Write out each line below precisely, passing over the pictures.

▸ **INPUT DATA**
○ ○ ○ ○ ○ ○ ○

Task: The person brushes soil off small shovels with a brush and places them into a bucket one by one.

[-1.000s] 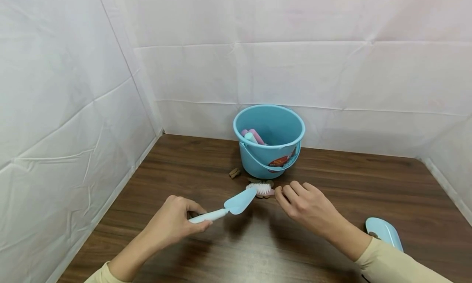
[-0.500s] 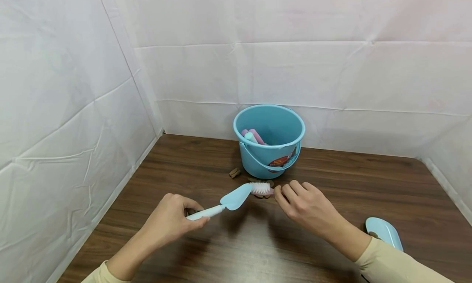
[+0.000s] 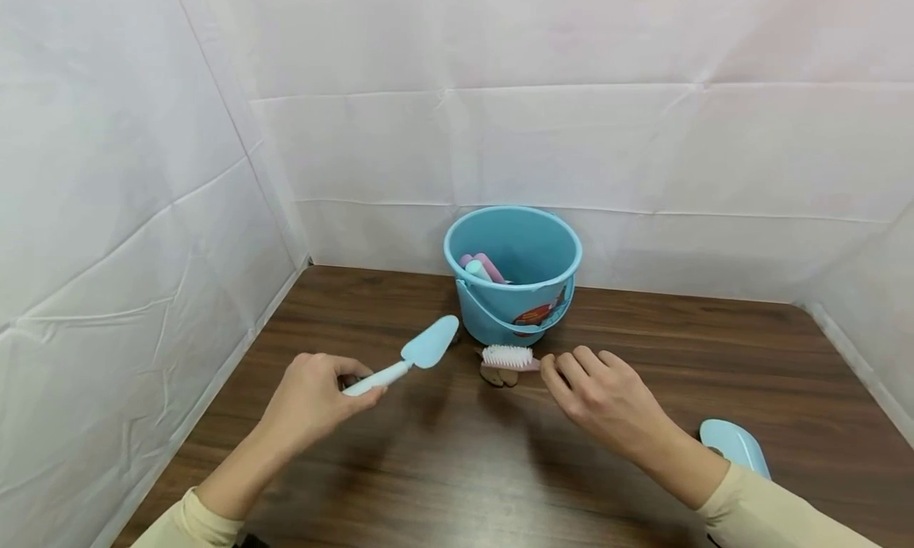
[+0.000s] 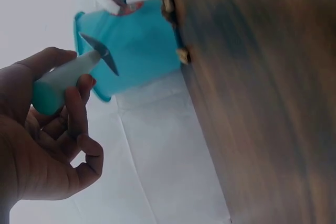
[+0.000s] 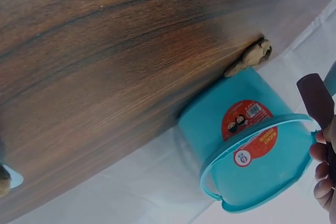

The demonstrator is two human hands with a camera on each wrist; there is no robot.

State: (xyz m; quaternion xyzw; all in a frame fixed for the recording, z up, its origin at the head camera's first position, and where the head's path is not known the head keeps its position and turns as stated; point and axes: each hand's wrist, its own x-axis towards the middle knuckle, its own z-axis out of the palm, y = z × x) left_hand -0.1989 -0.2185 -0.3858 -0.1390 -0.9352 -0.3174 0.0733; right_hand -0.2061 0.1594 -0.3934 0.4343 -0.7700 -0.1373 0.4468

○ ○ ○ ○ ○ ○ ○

▸ **WRITTEN ANSWER**
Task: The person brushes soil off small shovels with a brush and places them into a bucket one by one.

[-1.000s] 
[-0.500s] 
[+0.000s] 
[+0.000s] 
[+0.000s] 

The demonstrator is two human hands with a camera on each wrist; there is no robot.

State: (xyz m; quaternion xyzw; all in a frame fixed for the recording, z up, its origin at the head camera's first position, and where the head's path is not known the head keeps its position and turns as stated; point and axes: each hand's wrist, its own x-axis towards the middle knuckle, its own z-axis out of the palm, y = z × x) left_hand -0.1989 -0.2185 -0.3858 -0.1390 -0.9352 -0.3174 0.0733; right_hand -0.2061 0.1594 -0.3934 0.4343 -0.7700 -0.1373 0.4468

With this, the answer is finished.